Work item >> Your answer should contain only the lines from the top of the data below down through the one with "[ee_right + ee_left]", transcribed exactly and without pictures; please include nothing more.

---- Source data

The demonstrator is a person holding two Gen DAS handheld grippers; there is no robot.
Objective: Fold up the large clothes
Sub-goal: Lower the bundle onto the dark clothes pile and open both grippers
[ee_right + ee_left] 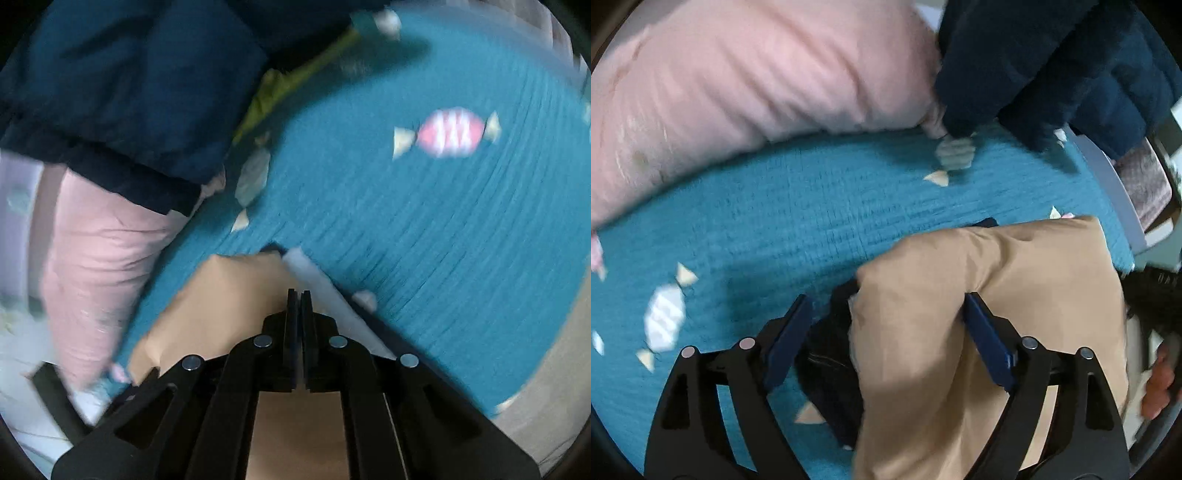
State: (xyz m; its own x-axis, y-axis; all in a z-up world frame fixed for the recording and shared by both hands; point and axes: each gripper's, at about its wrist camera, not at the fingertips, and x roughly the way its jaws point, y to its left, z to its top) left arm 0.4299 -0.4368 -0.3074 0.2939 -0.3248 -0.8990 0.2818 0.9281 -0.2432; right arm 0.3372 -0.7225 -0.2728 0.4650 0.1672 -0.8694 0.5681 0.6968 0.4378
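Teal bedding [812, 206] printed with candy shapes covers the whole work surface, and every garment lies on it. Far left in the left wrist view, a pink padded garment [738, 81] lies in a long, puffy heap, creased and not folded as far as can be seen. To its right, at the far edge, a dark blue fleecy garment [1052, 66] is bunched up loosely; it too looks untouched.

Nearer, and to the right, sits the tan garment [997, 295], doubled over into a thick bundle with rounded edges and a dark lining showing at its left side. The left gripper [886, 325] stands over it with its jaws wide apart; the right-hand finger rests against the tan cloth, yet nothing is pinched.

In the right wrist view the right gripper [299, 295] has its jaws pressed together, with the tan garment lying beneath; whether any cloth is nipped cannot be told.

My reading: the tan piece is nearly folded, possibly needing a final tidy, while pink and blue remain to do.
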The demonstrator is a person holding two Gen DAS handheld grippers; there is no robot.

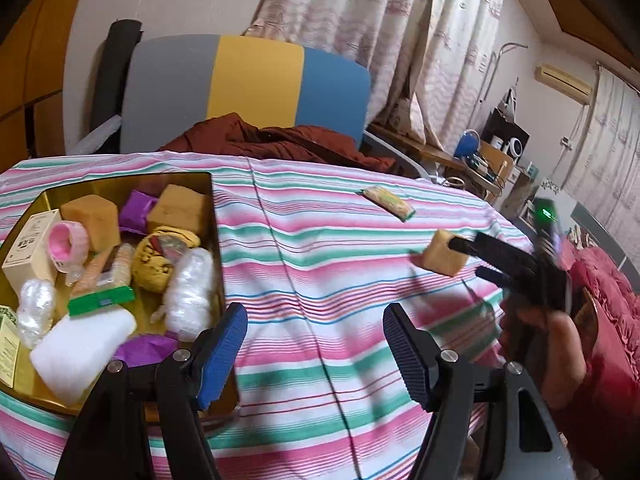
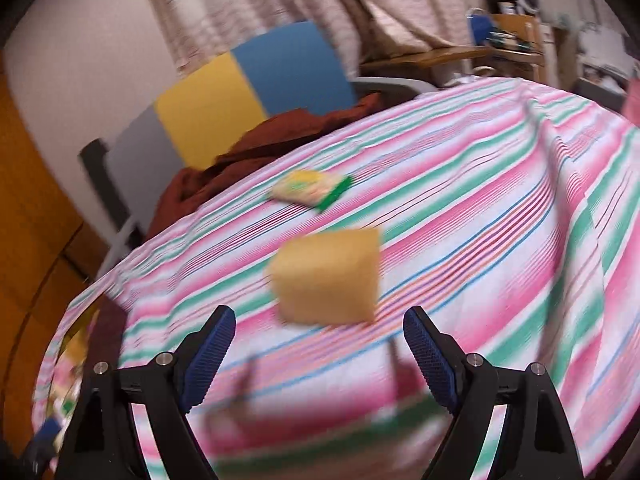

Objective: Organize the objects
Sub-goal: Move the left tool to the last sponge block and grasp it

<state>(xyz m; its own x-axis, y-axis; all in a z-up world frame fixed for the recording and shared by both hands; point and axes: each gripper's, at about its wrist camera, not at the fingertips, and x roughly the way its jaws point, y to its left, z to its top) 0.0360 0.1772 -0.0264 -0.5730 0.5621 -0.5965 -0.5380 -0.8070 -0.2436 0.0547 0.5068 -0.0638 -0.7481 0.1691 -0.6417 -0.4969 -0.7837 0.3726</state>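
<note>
Pink, green and white stripes cover the tablecloth (image 1: 320,240) under both of your grippers. Your left gripper (image 1: 314,354) hangs over bare cloth with its blue pads spread wide and nothing between them. From that camera, the gold tin (image 1: 212,216) sits at about nine o'clock, its near corner just beside the left pad; it is crowded with things, among them two tan sponge blocks (image 1: 92,216), a pink ring-shaped item (image 1: 68,242), a white foam slab (image 1: 80,354), a green-edged packet (image 1: 102,300) and clear wrapped bundles (image 1: 188,288). One loose tan sponge cube (image 1: 440,256) lies on the cloth at about two o'clock, well apart from the tin, and your right gripper (image 1: 464,258) shows there too, its dark fingers reaching to the cube; whether they touch it you cannot tell from this blurred view. A small yellow-green snack packet (image 1: 388,198) lies beyond at about one o'clock. In the right wrist view, your right gripper (image 2: 320,354) also stands wide, holding nothing, and the sponge cube (image 2: 326,276) rests on the cloth at twelve o'clock, just ahead of the pad tips and not between them. The snack packet (image 2: 310,190) lies farther off, also near twelve o'clock. Behind the table stands a chair (image 1: 256,80) with grey, yellow and blue panels, a rust-brown cloth (image 1: 272,140) heaped on its seat.
</note>
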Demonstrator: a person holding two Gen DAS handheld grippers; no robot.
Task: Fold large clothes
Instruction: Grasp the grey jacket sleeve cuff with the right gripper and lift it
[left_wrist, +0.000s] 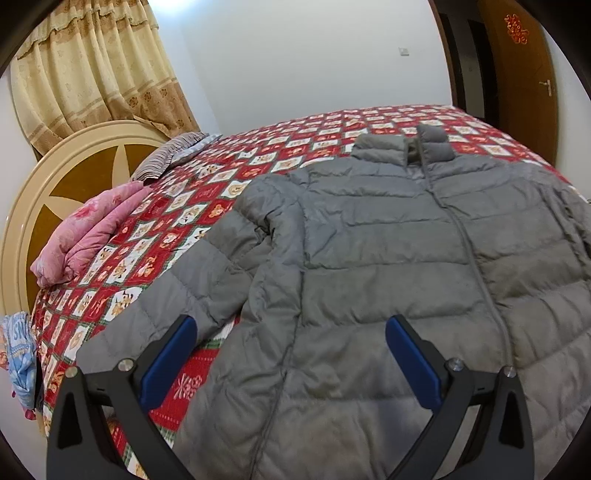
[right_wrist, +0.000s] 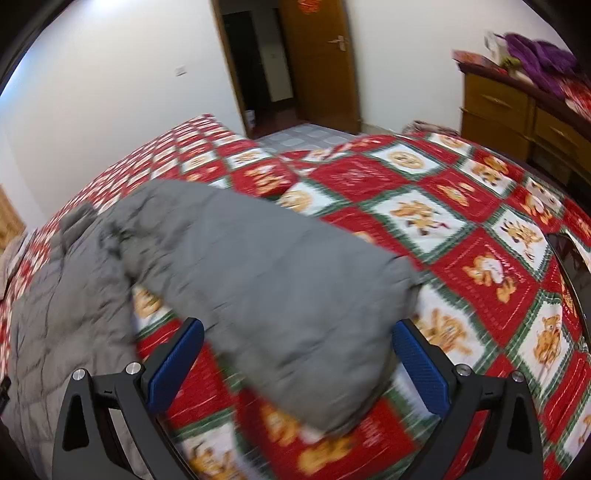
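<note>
A grey quilted down jacket (left_wrist: 388, 266) lies spread front-up on the bed, collar toward the far side, zipper running down its middle. In the left wrist view its left sleeve (left_wrist: 192, 295) stretches toward the near left. My left gripper (left_wrist: 290, 328) hovers open above the jacket's lower hem, nothing between its blue pads. In the right wrist view, which is blurred, the other sleeve (right_wrist: 280, 288) lies across the quilt, its cuff end near the camera. My right gripper (right_wrist: 297, 332) stands open over that sleeve, jaws wide on either side.
A red, white and green patterned quilt (left_wrist: 207, 192) covers the bed. Pink folded bedding (left_wrist: 88, 240) and a striped pillow (left_wrist: 166, 155) lie by the round headboard (left_wrist: 48, 199). A wooden dresser (right_wrist: 517, 114) stands at the right, and an open door (right_wrist: 317, 62) behind the bed.
</note>
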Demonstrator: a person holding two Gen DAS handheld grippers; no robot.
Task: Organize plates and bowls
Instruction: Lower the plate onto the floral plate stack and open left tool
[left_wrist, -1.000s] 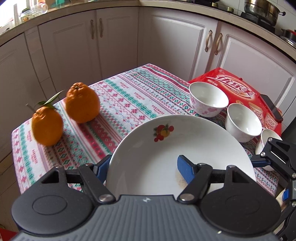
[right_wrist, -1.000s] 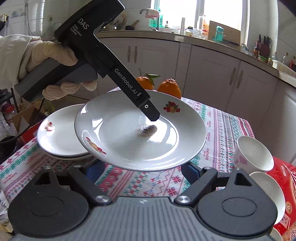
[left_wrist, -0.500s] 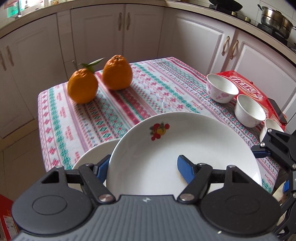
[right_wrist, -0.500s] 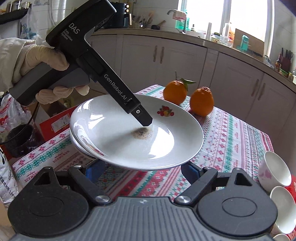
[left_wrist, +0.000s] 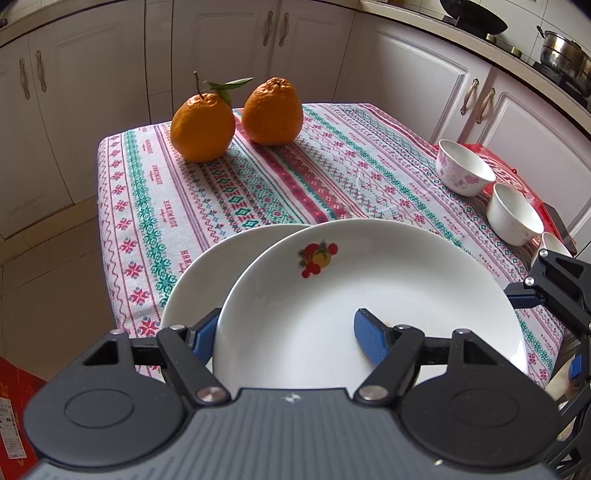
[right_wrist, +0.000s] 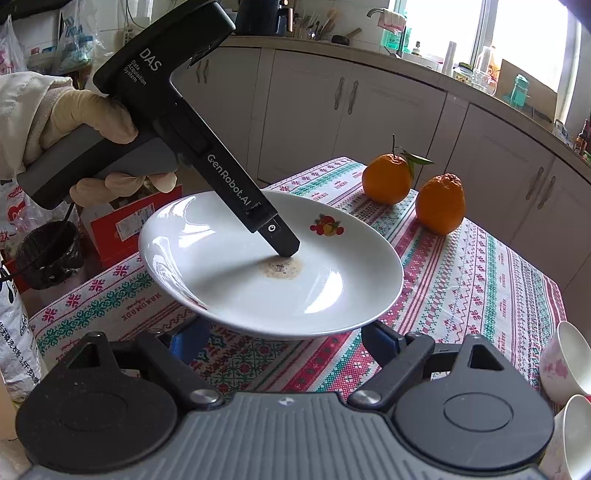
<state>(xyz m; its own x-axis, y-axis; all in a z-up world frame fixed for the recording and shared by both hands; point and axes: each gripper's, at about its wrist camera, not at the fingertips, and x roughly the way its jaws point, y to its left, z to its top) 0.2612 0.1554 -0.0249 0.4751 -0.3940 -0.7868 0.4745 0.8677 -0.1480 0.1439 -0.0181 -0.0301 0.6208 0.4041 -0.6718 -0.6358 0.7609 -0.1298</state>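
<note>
Gripping plate (left_wrist: 369, 295), left claw (left_wrist: 288, 332) clamped, right claw (right_wrist: 284, 339) open empty, 2 oranges (left_wrist: 203, 125) beyond

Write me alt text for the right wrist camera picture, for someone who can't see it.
A gloved hand holds the left hand-held gripper, which grips a white fruit-print plate with a brown stain, above a patterned tablecloth. Two oranges sit behind it, bowls at the right edge, and the right hand-held gripper, open, fills the foreground.
</note>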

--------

Result of this task >>
The demonstrator is a person holding two Gen DAS handheld grippers; there is no robot.
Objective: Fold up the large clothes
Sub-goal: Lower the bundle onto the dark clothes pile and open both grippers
[ee_right + ee_left] 

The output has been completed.